Copy all lines in the data that contain the string "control".

Dataset items
:::::

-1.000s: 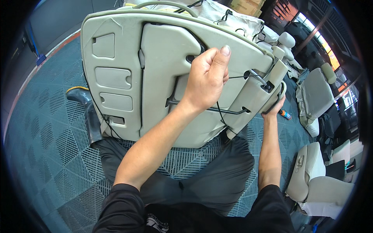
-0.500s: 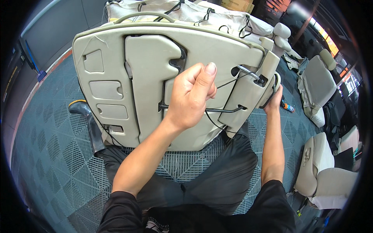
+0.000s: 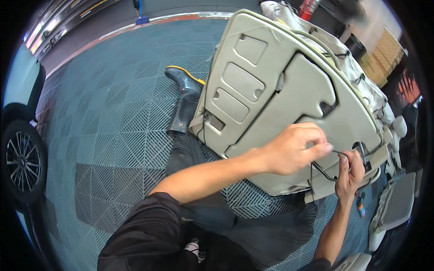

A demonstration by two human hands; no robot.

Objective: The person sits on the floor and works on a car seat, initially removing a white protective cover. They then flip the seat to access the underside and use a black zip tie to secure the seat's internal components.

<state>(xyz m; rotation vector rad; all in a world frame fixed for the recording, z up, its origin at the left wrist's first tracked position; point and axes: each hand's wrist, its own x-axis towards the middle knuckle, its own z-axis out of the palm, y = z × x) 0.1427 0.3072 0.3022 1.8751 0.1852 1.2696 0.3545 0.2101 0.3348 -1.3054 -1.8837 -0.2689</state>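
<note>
A large beige car seat back (image 3: 257, 115) with a hard plastic rear panel stands tilted between my legs. My left hand (image 3: 300, 149) is over its lower right part, thumb and forefinger pinching the end of a thin black cord (image 3: 338, 152). The cord runs to my right hand (image 3: 349, 175), whose thumb and fingers are closed on it beside the panel's right edge. A bent dark metal rod (image 3: 322, 170) passes just below, between the two hands. Behind my right fingers a dark opening (image 3: 358, 147) in the panel is partly hidden.
My boot (image 3: 183, 101) stands against the panel's left side on grey grid floor tiles (image 3: 122, 104). A small orange-and-blue bottle (image 3: 361, 205) is on the floor at right, near other seat parts (image 3: 398, 203). Cardboard boxes (image 3: 384, 56) stand at the far right; a car wheel (image 3: 23, 160) is at left.
My view has swung left, so the seat back appears farther right and turned. My right hand has left the panel's side edge and come to the cord near my left hand.
</note>
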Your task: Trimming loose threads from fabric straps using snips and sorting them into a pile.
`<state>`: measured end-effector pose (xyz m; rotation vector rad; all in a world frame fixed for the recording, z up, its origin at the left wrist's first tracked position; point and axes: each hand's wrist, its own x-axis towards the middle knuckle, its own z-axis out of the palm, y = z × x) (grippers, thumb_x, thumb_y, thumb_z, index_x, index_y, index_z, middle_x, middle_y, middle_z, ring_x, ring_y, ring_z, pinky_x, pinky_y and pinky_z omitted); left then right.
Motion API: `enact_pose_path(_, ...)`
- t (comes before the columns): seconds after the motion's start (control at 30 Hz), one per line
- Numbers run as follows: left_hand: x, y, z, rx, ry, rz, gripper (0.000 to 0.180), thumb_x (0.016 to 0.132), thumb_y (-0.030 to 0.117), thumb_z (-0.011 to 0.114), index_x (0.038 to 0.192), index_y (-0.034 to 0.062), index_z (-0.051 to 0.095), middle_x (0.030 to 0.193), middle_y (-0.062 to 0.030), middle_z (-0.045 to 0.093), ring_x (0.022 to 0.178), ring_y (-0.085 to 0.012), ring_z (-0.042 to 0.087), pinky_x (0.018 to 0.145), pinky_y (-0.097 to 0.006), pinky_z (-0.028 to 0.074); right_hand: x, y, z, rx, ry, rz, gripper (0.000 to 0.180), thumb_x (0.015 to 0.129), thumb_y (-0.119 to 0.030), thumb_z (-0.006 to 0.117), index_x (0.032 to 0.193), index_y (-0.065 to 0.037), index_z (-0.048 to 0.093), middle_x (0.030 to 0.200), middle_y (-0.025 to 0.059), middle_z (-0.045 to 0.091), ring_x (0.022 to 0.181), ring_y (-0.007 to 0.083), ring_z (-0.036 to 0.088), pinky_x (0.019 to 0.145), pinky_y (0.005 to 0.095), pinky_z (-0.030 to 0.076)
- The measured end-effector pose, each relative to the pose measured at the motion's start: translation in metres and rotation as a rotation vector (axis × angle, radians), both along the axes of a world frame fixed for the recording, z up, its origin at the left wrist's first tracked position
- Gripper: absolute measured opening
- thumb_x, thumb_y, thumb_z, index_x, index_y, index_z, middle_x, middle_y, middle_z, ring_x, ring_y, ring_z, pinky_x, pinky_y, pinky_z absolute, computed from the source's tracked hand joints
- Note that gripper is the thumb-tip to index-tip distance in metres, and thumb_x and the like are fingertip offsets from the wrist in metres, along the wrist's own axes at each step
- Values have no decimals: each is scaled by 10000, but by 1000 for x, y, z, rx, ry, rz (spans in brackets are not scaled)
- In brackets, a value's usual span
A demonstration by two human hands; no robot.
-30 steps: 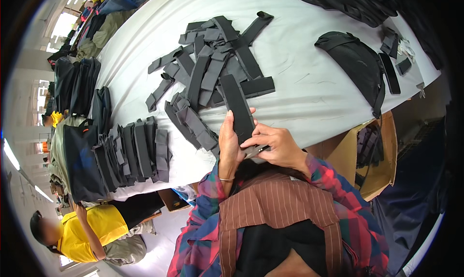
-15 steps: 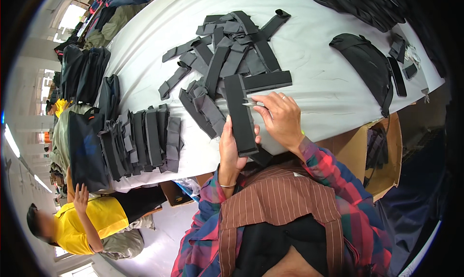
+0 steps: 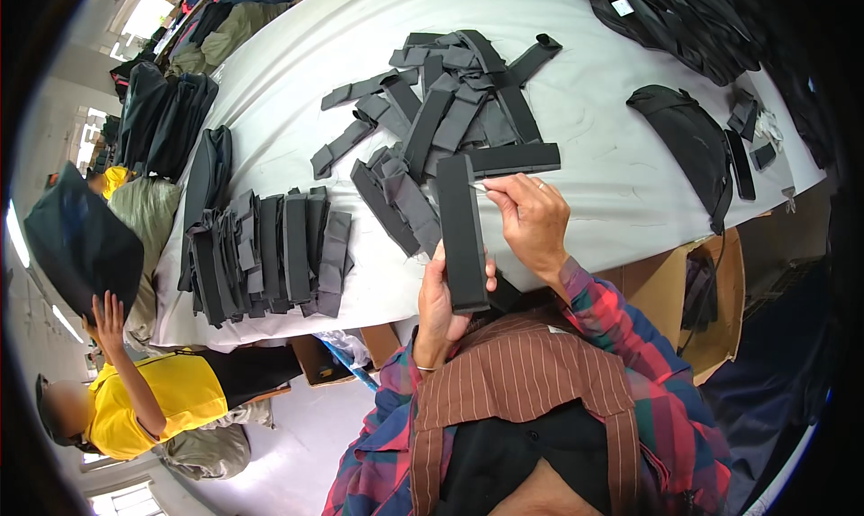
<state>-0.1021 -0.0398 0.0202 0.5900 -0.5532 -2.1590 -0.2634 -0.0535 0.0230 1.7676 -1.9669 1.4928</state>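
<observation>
The left hand (image 3: 443,300) grips the near end of a long black strap piece (image 3: 462,233), its fingers wrapped around the lower end from the left so the piece stands lengthwise, pointing away from the body over the near edge of the white surface (image 3: 594,183). The right hand (image 3: 533,219) sits just right of the strap piece's upper half, its fingers pinched narrow on something small and pale at the piece's top right corner; what it is cannot be told.

Just beyond the strap piece lies the loose heap of black straps (image 3: 450,111), its nearest pieces touching or almost touching the held one. Left of the strap piece, a tidy row of stacked straps (image 3: 270,255) runs along the surface's near edge. Right of the strap piece the surface is bare cloth as far as a black pouch (image 3: 688,147), which gives the right hand room. Below the edge on that side stands an open cardboard box (image 3: 684,291). Far left of the strap piece, a person in a yellow shirt (image 3: 153,399) raises a dark bag (image 3: 81,242).

Against half a second ago, the strap piece keeps much the same upright lie in the same grip, while the right hand's fingers have come to its top corner.
</observation>
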Motion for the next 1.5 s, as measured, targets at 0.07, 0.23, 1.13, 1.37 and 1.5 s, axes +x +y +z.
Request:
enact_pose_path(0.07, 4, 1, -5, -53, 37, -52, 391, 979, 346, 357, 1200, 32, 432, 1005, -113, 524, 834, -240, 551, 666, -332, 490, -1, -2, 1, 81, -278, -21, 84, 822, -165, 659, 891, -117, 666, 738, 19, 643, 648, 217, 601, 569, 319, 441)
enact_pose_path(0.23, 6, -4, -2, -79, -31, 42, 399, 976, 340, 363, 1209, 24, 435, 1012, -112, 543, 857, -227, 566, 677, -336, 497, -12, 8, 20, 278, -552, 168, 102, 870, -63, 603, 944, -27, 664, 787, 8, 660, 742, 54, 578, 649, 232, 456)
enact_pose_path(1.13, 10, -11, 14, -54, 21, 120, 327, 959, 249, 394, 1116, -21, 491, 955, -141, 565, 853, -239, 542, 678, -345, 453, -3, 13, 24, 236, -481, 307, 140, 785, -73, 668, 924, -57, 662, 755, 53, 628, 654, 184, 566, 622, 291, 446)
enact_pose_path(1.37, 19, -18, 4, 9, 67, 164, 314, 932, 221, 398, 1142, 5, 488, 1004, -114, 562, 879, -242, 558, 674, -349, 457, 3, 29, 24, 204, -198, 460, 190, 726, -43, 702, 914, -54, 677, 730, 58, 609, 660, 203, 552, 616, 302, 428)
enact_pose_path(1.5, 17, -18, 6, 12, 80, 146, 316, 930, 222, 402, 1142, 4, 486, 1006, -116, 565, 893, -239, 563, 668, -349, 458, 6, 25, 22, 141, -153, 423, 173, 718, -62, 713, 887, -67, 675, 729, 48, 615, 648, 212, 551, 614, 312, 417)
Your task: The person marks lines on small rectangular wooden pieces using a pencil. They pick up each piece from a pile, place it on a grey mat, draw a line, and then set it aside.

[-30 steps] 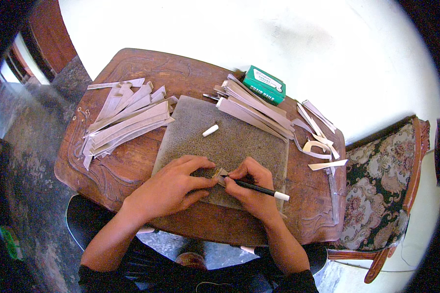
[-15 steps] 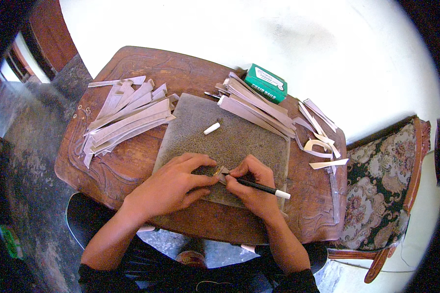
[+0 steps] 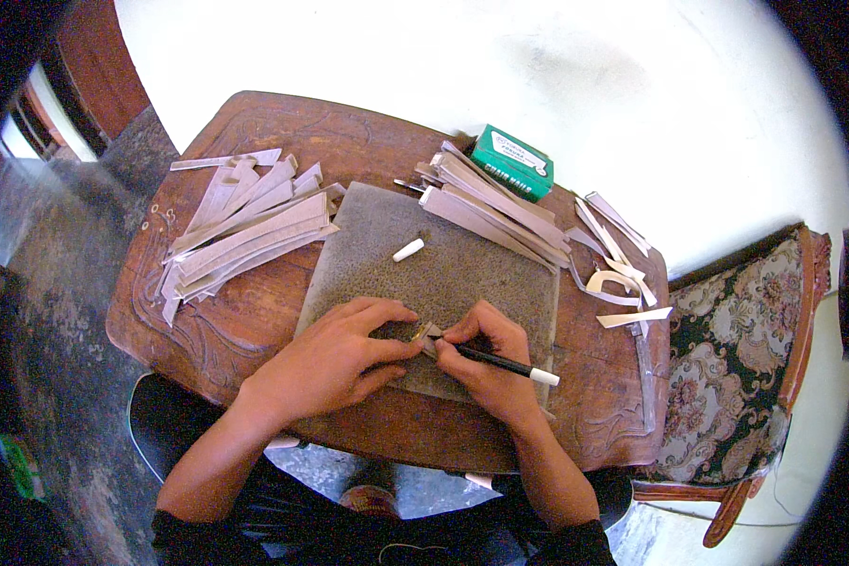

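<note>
Left hand: the left hand (image 3: 344, 354) has its fingertips closed on a small grey piece (image 3: 429, 345) from the left; how tightly, I cannot tell.
Right hand: the right hand (image 3: 486, 354) is clamped on a pen (image 3: 500, 361) near its writing end, thumb and fingers together round the barrel.
Small grey piece: between the two hands, over the near part of the mat, partly hidden by fingers; probably light and bendy, best pinched at an edge so its face stays free.
Pen: black with a white back end, tip at the piece; likely light, stiff and smooth, so a grip low on the barrel should steady it.
Mat: a speckled grey mat (image 3: 481, 274) lies on the wooden surface (image 3: 590, 377) beneath both hands.
Cap: a white cap (image 3: 408, 249) lies on the mat beyond the hands.
Pale offcuts: curved scraps (image 3: 634, 319) lie to the right.
Strips: grey strips lie in a left pile (image 3: 255, 250) and a right pile (image 3: 491, 217).
Box: a green box (image 3: 511, 162) sits behind the right pile.
</note>
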A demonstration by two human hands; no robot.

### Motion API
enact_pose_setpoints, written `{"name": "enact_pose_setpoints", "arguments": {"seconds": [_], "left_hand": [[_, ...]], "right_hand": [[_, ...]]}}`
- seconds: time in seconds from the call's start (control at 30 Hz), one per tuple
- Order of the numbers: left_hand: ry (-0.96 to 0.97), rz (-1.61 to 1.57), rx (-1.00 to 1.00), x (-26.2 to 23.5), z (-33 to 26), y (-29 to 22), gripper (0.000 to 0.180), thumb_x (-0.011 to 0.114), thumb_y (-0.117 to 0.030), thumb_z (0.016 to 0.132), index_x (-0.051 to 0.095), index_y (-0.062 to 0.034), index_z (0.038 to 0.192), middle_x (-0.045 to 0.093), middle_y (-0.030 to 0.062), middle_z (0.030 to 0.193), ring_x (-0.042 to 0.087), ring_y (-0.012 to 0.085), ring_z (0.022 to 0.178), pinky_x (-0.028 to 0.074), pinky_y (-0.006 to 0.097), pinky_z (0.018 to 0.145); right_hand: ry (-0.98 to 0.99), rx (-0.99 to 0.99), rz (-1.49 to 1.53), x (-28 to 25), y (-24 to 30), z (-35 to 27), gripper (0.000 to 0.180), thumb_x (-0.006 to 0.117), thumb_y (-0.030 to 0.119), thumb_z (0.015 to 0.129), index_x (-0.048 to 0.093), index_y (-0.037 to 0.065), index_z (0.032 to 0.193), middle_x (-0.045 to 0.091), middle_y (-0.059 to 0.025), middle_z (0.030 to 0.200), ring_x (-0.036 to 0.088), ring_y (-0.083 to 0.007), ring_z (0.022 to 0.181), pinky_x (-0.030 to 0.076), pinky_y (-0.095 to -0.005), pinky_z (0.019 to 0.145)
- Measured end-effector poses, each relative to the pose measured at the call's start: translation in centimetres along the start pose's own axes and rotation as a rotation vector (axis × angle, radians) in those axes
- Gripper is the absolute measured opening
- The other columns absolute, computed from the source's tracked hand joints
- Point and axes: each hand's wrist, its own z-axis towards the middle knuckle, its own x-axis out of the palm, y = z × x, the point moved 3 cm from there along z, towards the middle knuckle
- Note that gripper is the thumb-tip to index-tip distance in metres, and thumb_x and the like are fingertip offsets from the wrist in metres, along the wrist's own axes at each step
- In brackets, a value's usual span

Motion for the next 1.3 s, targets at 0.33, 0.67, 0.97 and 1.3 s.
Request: {"name": "enact_pose_setpoints", "arguments": {"seconds": [0.33, 0.67, 0.97, 1.3], "left_hand": [[-0.005, -0.041, -0.022, 0.0, 0.1, -0.3, 0.035, 0.074, -0.016, 0.086, 0.069, -0.0110, 0.120, 0.057, 0.0151, 0.137, 0.052, 0.0371, 0.128, 0.042, 0.047, 0.108], [-0.015, -0.036, -0.024, 0.0, 0.0, -0.3, 0.038, 0.075, -0.014, 0.085, 0.068, -0.0114, 0.122, 0.057, 0.0148, 0.137, 0.052, 0.0369, 0.128, 0.042, 0.047, 0.109], [-0.012, -0.039, -0.012, -0.1, 0.0, -0.1, 0.041, 0.075, -0.015, 0.085, 0.067, -0.0120, 0.125, 0.057, 0.0146, 0.137, 0.052, 0.0369, 0.128, 0.042, 0.048, 0.109], [-0.011, -0.035, -0.012, -0.1, 0.0, -0.1, 0.040, 0.075, -0.014, 0.085, 0.067, -0.0122, 0.125, 0.057, 0.0152, 0.136, 0.052, 0.0375, 0.128, 0.042, 0.047, 0.109]], "right_hand": [[-0.001, 0.019, 0.026, -0.6, -0.8, -0.5, 0.019, 0.076, 0.004, 0.074, 0.057, 0.003, 0.075, 0.062, -0.0053, 0.076, 0.059, -0.0124, 0.072, 0.046, -0.0265, 0.066], [-0.017, 0.002, -0.016, -0.5, -0.2, -0.2, 0.019, 0.075, 0.005, 0.074, 0.057, 0.003, 0.072, 0.061, -0.0053, 0.072, 0.057, -0.0115, 0.068, 0.045, -0.0274, 0.062], [-0.012, -0.001, 0.006, -0.5, -0.2, -0.2, 0.018, 0.075, 0.005, 0.074, 0.058, 0.003, 0.073, 0.061, -0.0055, 0.073, 0.057, -0.0120, 0.068, 0.045, -0.0271, 0.062], [-0.006, 0.001, -0.002, -0.5, -0.1, -0.1, 0.019, 0.075, 0.005, 0.074, 0.056, 0.002, 0.072, 0.059, -0.0053, 0.072, 0.056, -0.0118, 0.067, 0.044, -0.0275, 0.061]]}}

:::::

**Answer to the problem**
- t (comes before the columns): seconds after the motion's start (control at 30 Hz), one per line
- seconds: time in seconds from the call's start (control at 30 Hz), one per tuple

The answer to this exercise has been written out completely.